Işık kaynağındaki renk sıcaklığı (Renk tanımlanması) Kelvin (K) ile ölçülür.

Bir metal parçası ısıtılıp belli bir sıcaklığı ulaştığında kırmızı, turuncu ve beyaz renklere ulaşır.

Kırmızıya Kadar : 873 K ( 600 C)

Turuncuya Kadar : 1373 K (1100 C)

Beyaza Kadar : 1570 K (1300 C)

Beyaz Işık Yayması : 3200K (2927C) (Elektrik ampüllerinden akım geçtiğinde içindeki ince iletken tel ısınarak beyaz ışık yayar. Yayılan ışık, enerjinin % 10'u kadardır. Geri kalan ısı enerjisidir. Isı üretmeden elde edilen ışığa soğuk ışık denir. Örneğin elektronik flaşlar, floresan lambası, neon lambası, sodyum ve civa buharlı lamba)
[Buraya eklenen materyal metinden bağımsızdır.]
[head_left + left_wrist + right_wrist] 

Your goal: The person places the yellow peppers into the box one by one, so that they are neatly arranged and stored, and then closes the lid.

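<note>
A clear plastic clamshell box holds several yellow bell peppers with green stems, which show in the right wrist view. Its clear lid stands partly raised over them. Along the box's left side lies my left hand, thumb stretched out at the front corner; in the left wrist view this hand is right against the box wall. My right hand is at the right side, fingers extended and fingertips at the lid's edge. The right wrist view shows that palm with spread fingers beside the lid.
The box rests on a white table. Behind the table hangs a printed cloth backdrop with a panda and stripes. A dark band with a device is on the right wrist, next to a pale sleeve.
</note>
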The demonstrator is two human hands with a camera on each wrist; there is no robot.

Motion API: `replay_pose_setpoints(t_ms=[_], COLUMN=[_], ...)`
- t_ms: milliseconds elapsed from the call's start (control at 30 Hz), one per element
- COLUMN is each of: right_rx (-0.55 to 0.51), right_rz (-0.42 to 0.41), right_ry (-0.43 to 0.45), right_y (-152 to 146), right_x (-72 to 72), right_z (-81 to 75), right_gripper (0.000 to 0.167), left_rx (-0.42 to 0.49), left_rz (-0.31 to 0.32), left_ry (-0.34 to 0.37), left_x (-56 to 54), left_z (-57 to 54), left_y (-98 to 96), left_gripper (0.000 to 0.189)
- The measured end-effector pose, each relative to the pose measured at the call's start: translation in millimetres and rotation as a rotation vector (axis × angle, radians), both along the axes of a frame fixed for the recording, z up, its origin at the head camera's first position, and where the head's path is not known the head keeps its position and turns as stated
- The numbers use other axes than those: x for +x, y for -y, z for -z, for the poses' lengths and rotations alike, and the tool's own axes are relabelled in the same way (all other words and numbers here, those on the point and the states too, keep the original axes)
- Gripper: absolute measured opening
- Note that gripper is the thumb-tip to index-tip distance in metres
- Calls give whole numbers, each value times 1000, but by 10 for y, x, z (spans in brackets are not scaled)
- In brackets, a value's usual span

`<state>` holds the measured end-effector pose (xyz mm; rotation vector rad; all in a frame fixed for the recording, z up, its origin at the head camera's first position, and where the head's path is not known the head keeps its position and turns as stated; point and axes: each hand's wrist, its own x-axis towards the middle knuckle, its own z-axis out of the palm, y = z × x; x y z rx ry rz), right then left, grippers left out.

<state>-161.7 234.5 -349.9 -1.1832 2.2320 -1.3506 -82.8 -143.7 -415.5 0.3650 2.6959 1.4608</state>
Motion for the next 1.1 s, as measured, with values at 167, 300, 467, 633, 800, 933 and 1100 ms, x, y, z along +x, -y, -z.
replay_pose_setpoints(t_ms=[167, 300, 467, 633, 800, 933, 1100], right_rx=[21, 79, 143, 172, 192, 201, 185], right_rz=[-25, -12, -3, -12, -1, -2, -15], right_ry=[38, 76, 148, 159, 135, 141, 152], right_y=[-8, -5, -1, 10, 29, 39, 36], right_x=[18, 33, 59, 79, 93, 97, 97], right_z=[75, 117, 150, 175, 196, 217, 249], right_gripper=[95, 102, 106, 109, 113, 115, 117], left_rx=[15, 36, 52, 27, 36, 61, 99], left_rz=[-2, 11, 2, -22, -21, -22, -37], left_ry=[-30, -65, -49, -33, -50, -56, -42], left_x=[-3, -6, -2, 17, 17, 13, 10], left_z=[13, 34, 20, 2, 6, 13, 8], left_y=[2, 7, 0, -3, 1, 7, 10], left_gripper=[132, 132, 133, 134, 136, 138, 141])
IŞIK KAYNAKLARININ RENK ISISI

Gün doğumunda güneş ışığı           : 1800 K
Mum alevi                                                                                           : 1900 K
Ev tipi elektrik ampülü                       : 2500 K
Sabah mavi gökyüzü                        : 8200 K
Elektronik flaş                                                     : 6200 K
Güneşli havada günışığı   : 5000 K
Akşam gökyüzü                                                  : 3200 K

BİRAZ DAHA IŞIK VE RENK BİLGİSİ

Tayftaki renklerden üçünü ana renkler olarak isimlendiriyoruz. Bunlar mavi, yeşil ve kırmızıdır. Bu üç rengin karışımı ile diğer tüm renkleri elde edebiliriz. İnsan gözü ve TV tüpleri bu üç ana renge göre çalışır. Beyaz ışığı (günışığı), üç ana rengin karışımı olarak düşünebiliriz.
Üç ana rengin ikişer, ikişer karışımları ile ara renkler oluşur. Mavi ile yeşil Cyan denilen parlak mavi yada yeşili; yeşil ile kırmızı, sarıyı; kırmızı ile mavi magenta denilen menekşe ya da moru oluşturur.
Yukarıdaki şekil ve renklerin sıralanmasını fotoğrafçı ezbere bilmelidir. Özellikle siyah- beyazdaki bütün renk problemleri böylece çözülür.
Üç ana rengin karışımı beyazı, üç ara rengin karışımı beyazı, karşılıklı renklerin karışımı beyazı, tüm renklerin karışımı beyazı verir. Beyazdan üç ana rengi veya üç ara rengi çıkarırsak geriye siyah kalır.
Cisimleri nasıl renkli gördüğümüz böylece açıklanır. Bir duvar sarı ise, beyaz ışık duvara çarpıyor, mavi emiliyor, yeşil ile kırmızı yansıyarak, gözümüze bu iki rengin karışımı sarı geliyor demektir. Duvar beyaz ise üç ana renk te yansıyordur. Siyah ise üç rengide emiyordur.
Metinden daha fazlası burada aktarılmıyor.